▸ About this exercise
Restate the records in full and exactly, with no images included.

▸ Data
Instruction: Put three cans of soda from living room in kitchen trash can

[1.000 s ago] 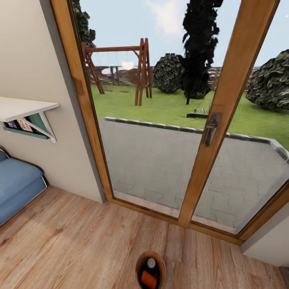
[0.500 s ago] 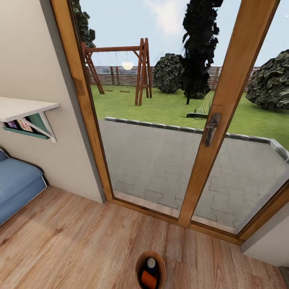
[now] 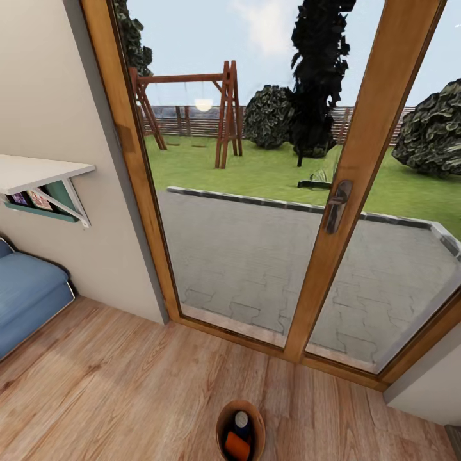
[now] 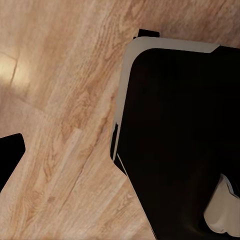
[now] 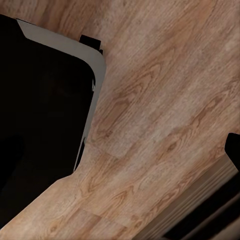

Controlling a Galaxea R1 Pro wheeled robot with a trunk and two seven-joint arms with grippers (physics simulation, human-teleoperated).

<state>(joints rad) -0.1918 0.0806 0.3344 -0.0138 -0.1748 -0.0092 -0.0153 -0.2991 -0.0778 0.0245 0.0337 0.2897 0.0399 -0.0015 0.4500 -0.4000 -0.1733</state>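
No change across the last second: bin (image 3: 241, 430) on floor (image 3: 128, 384) holds an orange can (image 3: 237, 445) and a blue can (image 3: 241, 421) (third unseen), robot stalled; end effector states cannot be told.

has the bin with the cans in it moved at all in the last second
No. The bin sits at the same spot on the wood floor, the same way off from the door frame, and the view itself has not shifted.

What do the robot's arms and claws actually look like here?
Little shows: the left fingertip and right fingertip are plain matt black, without markings. The large black panel with a pale grey rounded rim is probably the robot's body.
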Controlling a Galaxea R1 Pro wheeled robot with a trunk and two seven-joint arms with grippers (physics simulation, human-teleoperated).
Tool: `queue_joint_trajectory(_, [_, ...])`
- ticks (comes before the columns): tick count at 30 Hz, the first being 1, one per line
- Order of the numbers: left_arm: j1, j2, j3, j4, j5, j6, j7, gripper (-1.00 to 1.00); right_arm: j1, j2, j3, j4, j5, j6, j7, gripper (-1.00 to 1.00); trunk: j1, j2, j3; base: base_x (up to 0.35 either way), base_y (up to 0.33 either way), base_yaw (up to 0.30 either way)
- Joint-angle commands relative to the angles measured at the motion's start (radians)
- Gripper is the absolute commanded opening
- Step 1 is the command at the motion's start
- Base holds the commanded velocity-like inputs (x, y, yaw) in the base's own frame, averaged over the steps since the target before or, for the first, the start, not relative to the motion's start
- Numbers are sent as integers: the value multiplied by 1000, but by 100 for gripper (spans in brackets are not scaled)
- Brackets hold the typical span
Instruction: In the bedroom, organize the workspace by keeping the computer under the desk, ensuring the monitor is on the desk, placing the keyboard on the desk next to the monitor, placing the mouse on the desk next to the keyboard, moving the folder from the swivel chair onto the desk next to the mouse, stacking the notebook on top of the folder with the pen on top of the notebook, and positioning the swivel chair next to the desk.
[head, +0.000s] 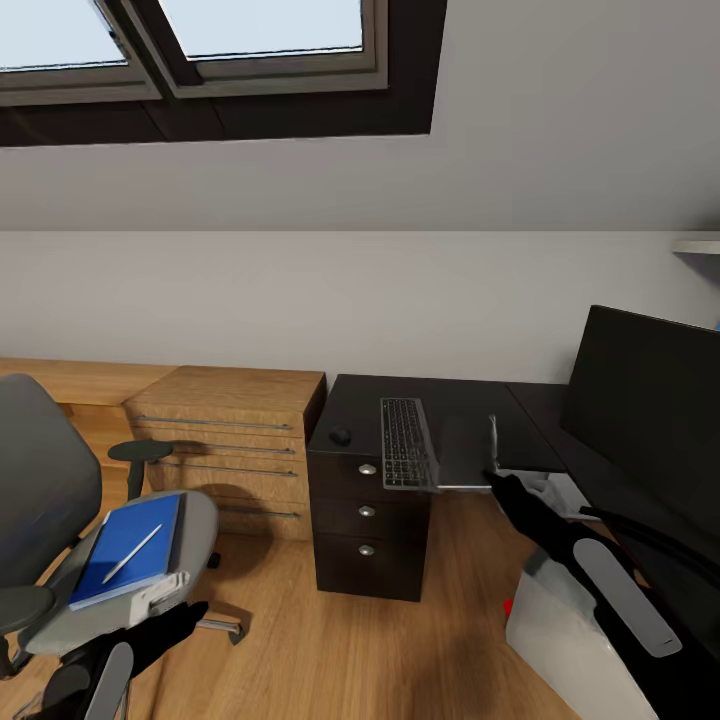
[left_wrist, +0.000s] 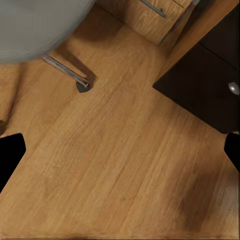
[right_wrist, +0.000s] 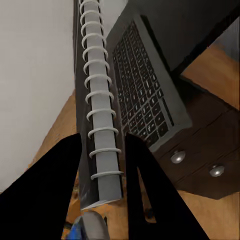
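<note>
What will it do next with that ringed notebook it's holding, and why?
Probably ease the notebook down onto the desk beside the keyboard and let go. The right pincer grips its ring binding close by, while the blue folder it must end up on lies on the swivel chair, with the pen on it.

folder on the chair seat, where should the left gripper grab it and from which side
Probably the folder's near short edge, which lies by the front rim of the swivel chair seat. It is flat, so come in low from the front and pinch that edge. The pen lies diagonally on top and could roll off, so keep the folder level. The left gripper sits just below that edge.
</note>
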Motion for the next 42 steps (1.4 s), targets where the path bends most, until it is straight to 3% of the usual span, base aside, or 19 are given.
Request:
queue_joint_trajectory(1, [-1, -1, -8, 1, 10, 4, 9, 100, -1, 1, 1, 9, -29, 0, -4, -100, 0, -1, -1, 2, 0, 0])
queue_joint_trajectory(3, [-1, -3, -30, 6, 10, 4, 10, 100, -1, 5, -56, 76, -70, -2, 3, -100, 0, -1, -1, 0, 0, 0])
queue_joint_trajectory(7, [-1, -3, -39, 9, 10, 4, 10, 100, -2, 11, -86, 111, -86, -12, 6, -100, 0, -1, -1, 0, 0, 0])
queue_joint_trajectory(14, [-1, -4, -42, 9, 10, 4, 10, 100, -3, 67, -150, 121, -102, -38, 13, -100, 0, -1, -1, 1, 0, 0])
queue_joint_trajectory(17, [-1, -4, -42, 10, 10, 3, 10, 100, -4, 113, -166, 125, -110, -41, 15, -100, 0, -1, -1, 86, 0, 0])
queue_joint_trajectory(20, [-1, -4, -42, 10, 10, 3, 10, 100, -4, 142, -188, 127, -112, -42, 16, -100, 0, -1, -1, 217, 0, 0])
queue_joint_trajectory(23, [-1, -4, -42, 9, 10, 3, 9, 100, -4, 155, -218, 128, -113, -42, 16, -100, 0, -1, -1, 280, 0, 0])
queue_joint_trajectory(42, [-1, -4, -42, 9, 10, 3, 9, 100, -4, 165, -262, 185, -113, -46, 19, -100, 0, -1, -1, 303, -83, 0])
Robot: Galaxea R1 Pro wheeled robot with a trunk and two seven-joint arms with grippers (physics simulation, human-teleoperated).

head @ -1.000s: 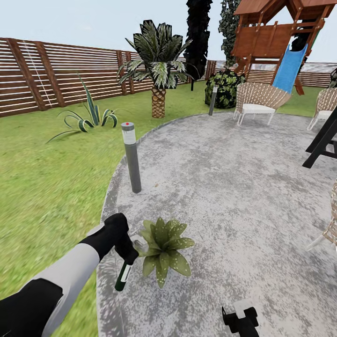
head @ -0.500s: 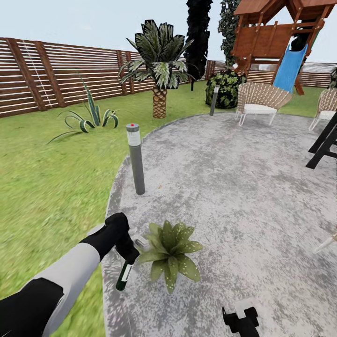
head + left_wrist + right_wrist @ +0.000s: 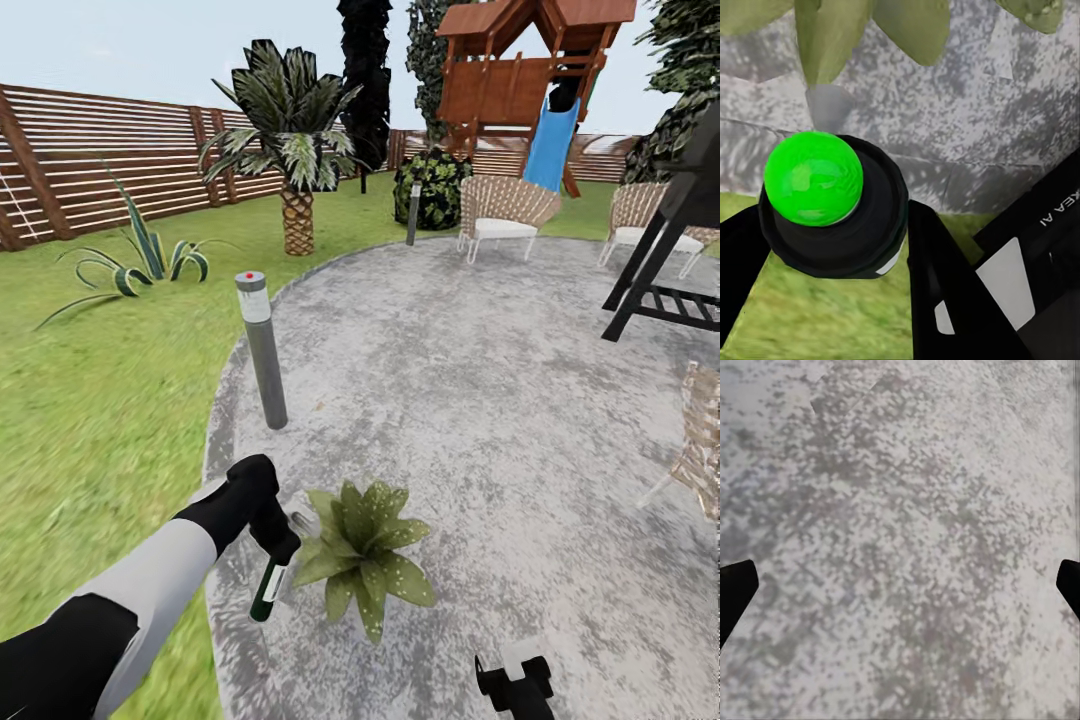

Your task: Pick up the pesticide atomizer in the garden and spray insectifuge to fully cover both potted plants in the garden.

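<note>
Since the earlier head pictures the whole scene has slid leftward, so the camera has turned; the left arm holds the same pose, bottle in hand, beside the plant.

Largest first. Lawn covers the left of the garden, bounded by a slatted brown fence. Round mottled grey patio takes the middle and right. At the back stand a wooden play tower with a blue slide, a trunked palm and a thin-leaved spiky clump in the grass. Wicker chair sits at the far patio edge; black grill frame at the right. Grey bollard light stands upright at the patio's left rim.

Potted plant: low speckled rosette on the patio near its left edge; pot hidden under the leaves in the head view. Left wrist view shows leaves and a pale grey bit of pot beyond the bottle.

Left gripper has its jaws pinching the pesticide atomizer, which hangs down, tilted, just beside the plant's left leaves. Bright green tip faces the wrist camera between the black fingers. Bottle contents not visible.

Right gripper is low over bare patio; jaws spread, tips at opposite picture edges, nothing between.
</note>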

▸ Task output
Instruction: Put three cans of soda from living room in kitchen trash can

[1.000 s ago] 
[0.500 s ago] 
[now] 
[now] 
[now] 

Controlling a Galaxea R1 Pro wheeled robot with a trunk and two seven-joint arms with grippers (physics simulation, human-teleoperated).

<state>(joints rad) -0.1918 0.0806 0.3344 -0.0138 -0.1748 -0.0092 -0.0153 -0.2991 -0.0778 0.0245 0.0337 0.2897 0.0399 -0.0015 0.4500 -0.4000 -0.1733</state>
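No change across the last second: bin (image 3: 241, 430) on floor (image 3: 128, 384) holds an orange can (image 3: 237, 445) and a blue can (image 3: 241, 421) (third unseen), robot stalled; end effector states cannot be told.

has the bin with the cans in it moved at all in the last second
No. The bin sits at the same spot on the wood floor, the same way off from the door frame, and the view itself has not shifted.

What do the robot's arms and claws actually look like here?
Little shows: the left fingertip and right fingertip are plain matt black, without markings. The large black panel with a pale grey rounded rim is probably the robot's body.
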Controlling a Galaxea R1 Pro wheeled robot with a trunk and two seven-joint arms with grippers (physics simulation, human-teleoperated).
Tool: `queue_joint_trajectory(_, [_, ...])`
- ticks (comes before the columns): tick count at 30 Hz, the first being 1, one per line
- Order of the numbers: left_arm: j1, j2, j3, j4, j5, j6, j7, gripper (-1.00 to 1.00); right_arm: j1, j2, j3, j4, j5, j6, j7, gripper (-1.00 to 1.00); trunk: j1, j2, j3; base: base_x (up to 0.35 either way), base_y (up to 0.33 either way), base_yaw (up to 0.30 either way)
- Joint-angle commands relative to the angles measured at the motion's start (radians)
- Gripper is the absolute commanded opening
- Step 1 is the command at the motion's start
- Base holds the commanded velocity-like inputs (x, y, yaw) in the base's own frame, averaged over the steps since the target before or, for the first, the start, not relative to the motion's start
- Numbers are sent as integers: the value multiplied by 1000, but by 100 for gripper (spans in brackets are not scaled)
- Brackets hold the typical span
Instruction: In the bedroom, organize the workspace by keeping the computer under the desk, ensuring the monitor is on the desk, placing the keyboard on the desk next to the monitor, placing the mouse on the desk next to the keyboard, moving the folder from the swivel chair onto the desk next to the mouse, stacking the notebook on top of the folder with the pen on top of the notebook, and positioning the swivel chair next to the desk.
[head, +0.000s] 
[left_wrist, +0.000s] 
[right_wrist, +0.000s] 
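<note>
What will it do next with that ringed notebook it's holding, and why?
Probably ease the notebook down onto the desk beside the keyboard and let go. The right pincer grips its ring binding close by, while the blue folder it must end up on lies on the swivel chair, with the pen on it.

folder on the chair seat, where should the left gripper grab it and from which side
Probably the folder's near short edge, which lies by the front rim of the swivel chair seat. It is flat, so come in low from the front and pinch that edge. The pen lies diagonally on top and could roll off, so keep the folder level. The left gripper sits just below that edge.
</note>
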Motion for the next 42 steps (1.4 s), targets where the path bends most, until it is straight to 3% of the usual span, base aside, or 19 are given.
Request:
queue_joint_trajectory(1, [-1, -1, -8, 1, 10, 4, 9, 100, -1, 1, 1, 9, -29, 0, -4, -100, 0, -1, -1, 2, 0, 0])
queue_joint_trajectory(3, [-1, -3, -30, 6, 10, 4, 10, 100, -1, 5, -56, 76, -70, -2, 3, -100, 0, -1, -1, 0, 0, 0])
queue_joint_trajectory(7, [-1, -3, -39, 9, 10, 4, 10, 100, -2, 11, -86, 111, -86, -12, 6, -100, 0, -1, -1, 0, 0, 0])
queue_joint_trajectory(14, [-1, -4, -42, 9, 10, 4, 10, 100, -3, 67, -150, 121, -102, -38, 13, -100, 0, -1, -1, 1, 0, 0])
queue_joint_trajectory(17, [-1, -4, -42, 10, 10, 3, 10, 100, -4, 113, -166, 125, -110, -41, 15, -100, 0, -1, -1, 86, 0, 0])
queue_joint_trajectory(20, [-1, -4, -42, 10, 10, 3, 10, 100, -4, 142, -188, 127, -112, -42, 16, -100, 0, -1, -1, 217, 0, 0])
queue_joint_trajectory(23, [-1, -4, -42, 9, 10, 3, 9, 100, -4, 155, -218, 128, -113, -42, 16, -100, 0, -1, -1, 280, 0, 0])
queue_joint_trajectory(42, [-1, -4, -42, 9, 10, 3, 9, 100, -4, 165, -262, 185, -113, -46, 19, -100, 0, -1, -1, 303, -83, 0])
Robot: Galaxea R1 Pro wheeled robot with a trunk and two seven-joint arms with grippers (physics simulation, human-teleoperated).

head @ -1.000s: 
head @ -0.500s: 
head + left_wrist + right_wrist @ +0.000s: 

Your task: Pick up the pesticide atomizer in the garden and spray insectifuge to fully cover both potted plants in the garden.

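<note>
Since the earlier head pictures the whole scene has slid leftward, so the camera has turned; the left arm holds the same pose, bottle in hand, beside the plant.

Largest first. Lawn covers the left of the garden, bounded by a slatted brown fence. Round mottled grey patio takes the middle and right. At the back stand a wooden play tower with a blue slide, a trunked palm and a thin-leaved spiky clump in the grass. Wicker chair sits at the far patio edge; black grill frame at the right. Grey bollard light stands upright at the patio's left rim.

Potted plant: low speckled rosette on the patio near its left edge; pot hidden under the leaves in the head view. Left wrist view shows leaves and a pale grey bit of pot beyond the bottle.

Left gripper has its jaws pinching the pesticide atomizer, which hangs down, tilted, just beside the plant's left leaves. Bright green tip faces the wrist camera between the black fingers. Bottle contents not visible.

Right gripper is low over bare patio; jaws spread, tips at opposite picture edges, nothing between.
</note>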

With this, the exercise is done.